# Void Swap: A Unique Beginner 3BLD Method



## trangium (Nov 22, 2021)

*Motivation:*
The most commonly taught beginner 3BLD method, Old Pochmann, has a significant problem for edges: Setups are long and unergonomic, making it hard for beginner blinders to correctly undo their setup moves and execute setups quickly. Fortunately, there's a variation that's just as simple as Old Pochmann: Void Swap. The edges algorithm swaps 2 edges and cycles 4 centers, which leads to much less restricted setups.

*The Method:*
Speffz lettering will be used here.
Edges Buffer: H
Edges Target: B
Allowed setups: <U, R, F, D>
Edge swap alg: R' F2 R2 E' R' S' R' F2 R S (Use right index for E', and left index push for S)
Parity: Add W to the end of edge memo
Special case: if there are an odd number of edge letter pairs (include the letter you added for parity), add M' S' M2 S M to the start of execution

Corner Buffer: H
Corner Target: C
Allowed setups: <U, R, F>
Corner swap alg: R B R' U2 r U' r B r2 U2

*Example solve:*
View at alg.cubing.net

*Comparison with other BLD methods (for edges):*

*Method**Average Edge Swap Length**Average Setup+Restore Length (taking cancellations into account)**Average Moves Per Edge*Basic OP14418OP with Ja/Jb for tricky cases13215Void Swap102.312.3M215.76.73-styleN/AN/A~4


*Conclusion:*
Overall, I think Void Swap is better than Old Pochmann but worse than M2. It's a good starting option for those who are comfortable with S/E slices, and don't want to immediately deal with the increased mental overhead of M2's setups and special cases.


----------



## Blobinati Cuber (Nov 22, 2021)

Looks very interesting!! Don’t you mean M2 E M2 E’ for parity, to swap the E layer centers? 
And why are you only allowed to do UFRD turns for the edges?
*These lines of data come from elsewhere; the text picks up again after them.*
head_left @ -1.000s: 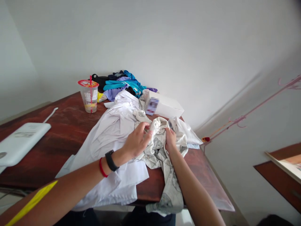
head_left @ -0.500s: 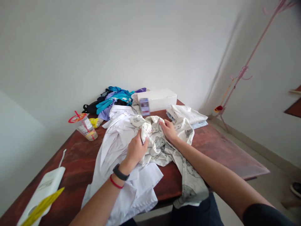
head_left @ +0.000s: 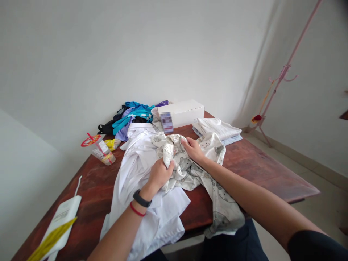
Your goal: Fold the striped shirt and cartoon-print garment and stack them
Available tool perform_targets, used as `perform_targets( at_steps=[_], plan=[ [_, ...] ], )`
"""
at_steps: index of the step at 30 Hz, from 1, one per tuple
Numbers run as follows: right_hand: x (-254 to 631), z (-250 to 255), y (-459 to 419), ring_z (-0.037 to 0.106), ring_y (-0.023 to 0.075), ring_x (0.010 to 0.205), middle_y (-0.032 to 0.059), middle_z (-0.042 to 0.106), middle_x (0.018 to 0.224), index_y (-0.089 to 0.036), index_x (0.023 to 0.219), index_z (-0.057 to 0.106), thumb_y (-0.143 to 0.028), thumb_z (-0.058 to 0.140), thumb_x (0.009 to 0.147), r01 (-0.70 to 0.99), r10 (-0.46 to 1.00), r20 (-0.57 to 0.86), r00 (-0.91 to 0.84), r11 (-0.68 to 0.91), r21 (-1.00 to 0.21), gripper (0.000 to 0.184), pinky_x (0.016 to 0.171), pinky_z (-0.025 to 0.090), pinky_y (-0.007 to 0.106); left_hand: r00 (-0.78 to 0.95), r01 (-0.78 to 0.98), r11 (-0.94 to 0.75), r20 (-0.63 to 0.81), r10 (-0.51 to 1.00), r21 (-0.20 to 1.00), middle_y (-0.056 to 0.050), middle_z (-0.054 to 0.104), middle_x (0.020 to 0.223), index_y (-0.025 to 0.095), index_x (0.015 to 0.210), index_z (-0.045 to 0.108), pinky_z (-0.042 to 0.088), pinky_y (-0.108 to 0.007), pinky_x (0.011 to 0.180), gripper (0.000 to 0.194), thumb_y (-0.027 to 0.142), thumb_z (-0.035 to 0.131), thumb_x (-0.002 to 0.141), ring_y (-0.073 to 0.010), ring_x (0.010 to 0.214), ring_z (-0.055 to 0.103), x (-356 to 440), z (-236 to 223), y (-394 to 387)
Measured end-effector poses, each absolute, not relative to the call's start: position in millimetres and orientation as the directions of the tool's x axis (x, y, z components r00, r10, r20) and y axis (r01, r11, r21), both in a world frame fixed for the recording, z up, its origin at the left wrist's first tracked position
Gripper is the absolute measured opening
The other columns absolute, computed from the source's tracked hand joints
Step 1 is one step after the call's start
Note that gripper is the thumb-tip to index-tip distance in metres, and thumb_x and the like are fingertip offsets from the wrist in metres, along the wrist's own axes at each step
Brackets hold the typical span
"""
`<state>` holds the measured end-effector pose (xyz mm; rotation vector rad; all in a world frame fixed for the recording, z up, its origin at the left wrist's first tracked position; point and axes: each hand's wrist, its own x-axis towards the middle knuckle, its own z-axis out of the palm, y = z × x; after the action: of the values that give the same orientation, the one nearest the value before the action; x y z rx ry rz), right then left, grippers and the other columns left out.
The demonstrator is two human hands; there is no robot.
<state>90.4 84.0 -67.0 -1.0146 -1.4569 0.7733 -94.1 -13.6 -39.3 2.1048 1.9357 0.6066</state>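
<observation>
My left hand [head_left: 160, 174] grips a bunched fold of a cream garment printed with grey cartoon figures [head_left: 190, 170]. My right hand [head_left: 193, 149] rests on the same garment a little farther back, fingers curled into the cloth. The printed garment lies crumpled at the table's middle, and one end hangs over the near edge. Under and left of it spreads a white collared shirt [head_left: 136, 166], which also droops over the near edge. A black band and a red string circle my left wrist.
The dark red wooden table [head_left: 258, 170] stands against a white wall. At the back lie a heap of blue, purple and black clothes [head_left: 130, 114], a white box [head_left: 185, 112] and folded white clothes [head_left: 217, 128]. A lidded plastic cup with straw [head_left: 100, 148] and a white flat device [head_left: 61, 221] sit left.
The camera swung and tilted, so the table now appears more level. My left hand slid lower on the printed garment and closed tighter on a fold; my right hand stayed on the cloth.
</observation>
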Motion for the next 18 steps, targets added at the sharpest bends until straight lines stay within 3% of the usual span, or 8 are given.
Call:
perform_targets(
  at_steps=[18],
  plan=[
    [89.9, -71.3, 86.9, 0.038, 0.0144, 0.063, -0.0043, 0.042, 0.062, -0.023, 0.064, 0.042, -0.068, 0.056, 0.089, 0.181, 0.906, 0.423, -0.024, 0.421, -0.889, 0.053, 0.056, 0.030, 0.028, 0.099, 0.897, -0.148, 0.136, 0.986, 0.416, -0.013, 0.077, 0.099, 0.018, 0.102, 0.073, 0.050, -0.032, 0.082, 0.033, 0.043, 0.051, 0.100, -0.0293, 0.102, 0.071, -94.1, -37.1, -15.9]
  ],
)
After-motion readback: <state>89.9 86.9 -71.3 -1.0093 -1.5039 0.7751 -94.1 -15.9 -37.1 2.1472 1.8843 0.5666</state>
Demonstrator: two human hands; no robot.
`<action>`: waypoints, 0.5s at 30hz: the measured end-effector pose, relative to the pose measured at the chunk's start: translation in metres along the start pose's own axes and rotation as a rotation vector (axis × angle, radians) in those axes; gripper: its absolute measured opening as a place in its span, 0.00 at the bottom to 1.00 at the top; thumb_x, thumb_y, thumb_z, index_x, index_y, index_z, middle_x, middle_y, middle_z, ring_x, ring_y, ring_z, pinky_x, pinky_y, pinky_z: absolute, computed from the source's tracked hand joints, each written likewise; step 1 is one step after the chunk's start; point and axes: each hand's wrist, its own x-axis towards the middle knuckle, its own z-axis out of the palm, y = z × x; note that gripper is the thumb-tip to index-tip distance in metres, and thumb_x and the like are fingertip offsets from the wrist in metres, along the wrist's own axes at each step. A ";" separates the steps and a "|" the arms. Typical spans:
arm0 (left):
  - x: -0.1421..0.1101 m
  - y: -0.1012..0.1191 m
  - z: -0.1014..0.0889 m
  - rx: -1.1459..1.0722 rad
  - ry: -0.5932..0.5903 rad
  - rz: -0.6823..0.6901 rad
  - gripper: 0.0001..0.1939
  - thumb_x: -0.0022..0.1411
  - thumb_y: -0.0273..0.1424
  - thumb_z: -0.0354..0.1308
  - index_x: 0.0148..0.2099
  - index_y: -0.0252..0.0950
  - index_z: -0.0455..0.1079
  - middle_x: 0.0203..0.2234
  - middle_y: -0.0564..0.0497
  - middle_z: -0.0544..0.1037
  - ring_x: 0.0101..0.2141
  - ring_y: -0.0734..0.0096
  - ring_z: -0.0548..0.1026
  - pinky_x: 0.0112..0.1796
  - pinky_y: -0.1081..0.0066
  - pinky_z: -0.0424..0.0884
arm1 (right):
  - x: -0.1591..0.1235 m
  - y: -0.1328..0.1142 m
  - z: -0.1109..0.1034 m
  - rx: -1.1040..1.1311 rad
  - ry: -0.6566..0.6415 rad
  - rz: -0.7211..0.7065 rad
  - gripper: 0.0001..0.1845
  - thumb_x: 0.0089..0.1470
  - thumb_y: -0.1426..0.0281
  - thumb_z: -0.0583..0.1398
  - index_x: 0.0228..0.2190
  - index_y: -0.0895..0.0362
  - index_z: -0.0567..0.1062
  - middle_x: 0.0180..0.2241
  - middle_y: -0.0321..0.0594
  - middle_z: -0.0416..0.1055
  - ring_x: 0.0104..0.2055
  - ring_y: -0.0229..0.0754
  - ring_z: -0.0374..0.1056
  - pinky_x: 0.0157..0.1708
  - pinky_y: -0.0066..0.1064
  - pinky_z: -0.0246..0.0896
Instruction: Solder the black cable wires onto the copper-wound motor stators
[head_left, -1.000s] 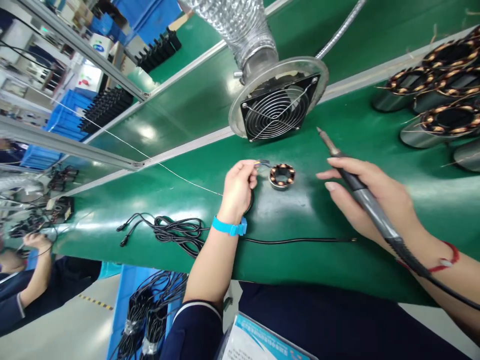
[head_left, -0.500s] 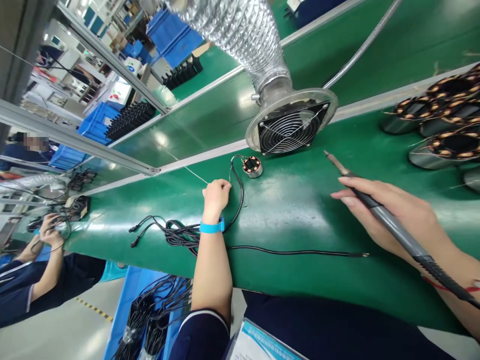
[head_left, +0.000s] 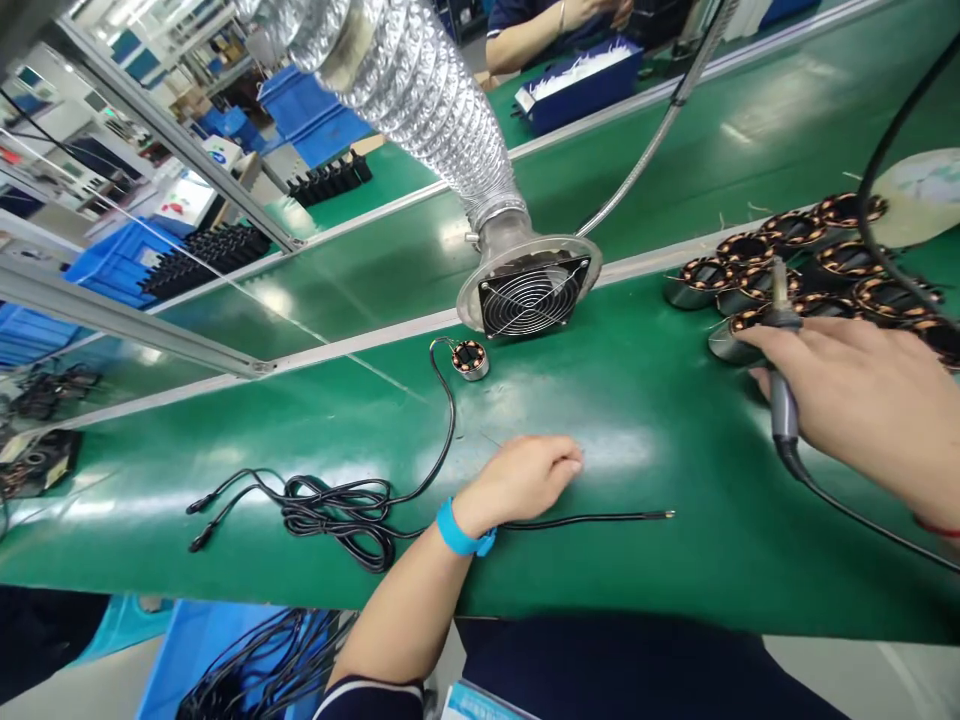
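Observation:
My left hand [head_left: 529,475], with a blue wristband, is closed over the middle of the green bench. A thin pale strand, apparently solder wire [head_left: 360,362], runs from the upper left to its fingers. Beneath that wrist passes a black cable [head_left: 585,520], its stripped end pointing right. The cable's coil [head_left: 330,510] lies left of the arm, and another end reaches a single stator [head_left: 470,362] with copper windings. My right hand [head_left: 855,400] grips a grey soldering iron [head_left: 784,400] tip upward, beside the grouped stators [head_left: 694,285]; the fingers are partly hidden.
A fume extractor fan [head_left: 534,300] on a silver duct [head_left: 442,110] hangs behind the lone stator. A blue bin [head_left: 180,640] of black cables stands below the bench edge. Across the divider, a person's arm [head_left: 525,40] is near a dark blue tray [head_left: 577,90].
My left hand has moved right and nearer to me, away from the lone stator. My right hand has carried the soldering iron right to the grouped stators, its tip now upright. The view has shifted.

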 end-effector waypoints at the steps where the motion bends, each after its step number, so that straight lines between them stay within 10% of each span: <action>1: 0.002 0.000 0.007 -0.031 -0.033 -0.020 0.08 0.65 0.28 0.54 0.33 0.39 0.71 0.31 0.52 0.80 0.35 0.67 0.76 0.39 0.69 0.70 | 0.002 0.003 0.000 -0.004 -0.011 -0.004 0.15 0.66 0.69 0.53 0.47 0.61 0.76 0.35 0.57 0.76 0.43 0.56 0.71 0.34 0.42 0.62; 6: 0.011 -0.006 0.020 -0.456 -0.059 -0.195 0.06 0.66 0.24 0.50 0.35 0.37 0.63 0.26 0.55 0.73 0.26 0.76 0.74 0.31 0.74 0.69 | 0.007 -0.006 0.003 0.105 0.086 -0.113 0.11 0.67 0.69 0.54 0.45 0.56 0.75 0.35 0.52 0.76 0.37 0.52 0.71 0.34 0.41 0.60; 11: 0.018 -0.011 0.006 -0.647 0.219 -0.281 0.02 0.63 0.24 0.56 0.37 0.35 0.65 0.19 0.63 0.61 0.19 0.81 0.58 0.25 0.77 0.56 | 0.004 -0.056 -0.002 0.337 0.239 -0.377 0.11 0.66 0.74 0.54 0.48 0.55 0.71 0.38 0.48 0.75 0.39 0.49 0.71 0.35 0.39 0.64; 15: 0.015 -0.014 -0.007 -0.669 0.217 -0.265 0.02 0.62 0.27 0.59 0.36 0.33 0.70 0.19 0.61 0.64 0.23 0.80 0.59 0.28 0.76 0.56 | 0.004 -0.096 -0.009 0.460 0.238 -0.466 0.15 0.65 0.77 0.53 0.51 0.57 0.71 0.37 0.45 0.74 0.40 0.46 0.70 0.36 0.35 0.66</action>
If the alg is cycling centers, then surely you wouldn’t have to worry about anything else right?


----------



## V Achyuthan (Nov 22, 2021)

trangium said:


> *Motivation:*
> The most commonly taught beginner 3BLD method, Old Pochmann, has a significant problem for edges: Setups are long and unergonomic, making it hard for beginner blinders to correctly undo their setup moves and execute setups quickly. Fortunately, there's a variation that's just as simple as Old Pochmann: Void Swap. The edges algorithm swaps 2 edges and cycles 4 centers, which leads to much less restricted setups.
> 
> *The Method:*
> ...


This looks cool. I might try this


----------



## CubeRed (Nov 22, 2021)

Nice job. This might actually be the thing that gets me into 3BLD.


----------



## Cuberstache (Nov 22, 2021)

Blobinati Cuber said:


> Looks very interesting!! Don’t you mean M2 E M2 E’ for parity, to swap the E layer centers?
> And why are you only allowed to do UFRD turns for the edges? If the alg is cycling centers, then surely you wouldn’t have to worry about anything else right?


L and B moves move the buffer piece


----------



## trangium (Nov 22, 2021)

Blobinati Cuber said:


> Looks very interesting!! Don’t you mean M2 E M2 E’ for parity, to swap the E layer centers?
> And why are you only allowed to do UFRD turns for the edges? If the alg is cycling centers, then surely you wouldn’t have to worry about anything else right?


M2 E M2 E' and M' S' M2 S M' both have the same effect. I personally prefer the first one. As Cuberstache pointed out, the buffer is LB, and you can't move the buffer, thus <U, R, F, D> are the allowed setups.


----------



## Lucas Garron (Nov 22, 2021)

Hmm, that's a neat! But using a 4-cycle requires keeping track of state seems unnecessary extra work.

What about using a an order-2 center parity?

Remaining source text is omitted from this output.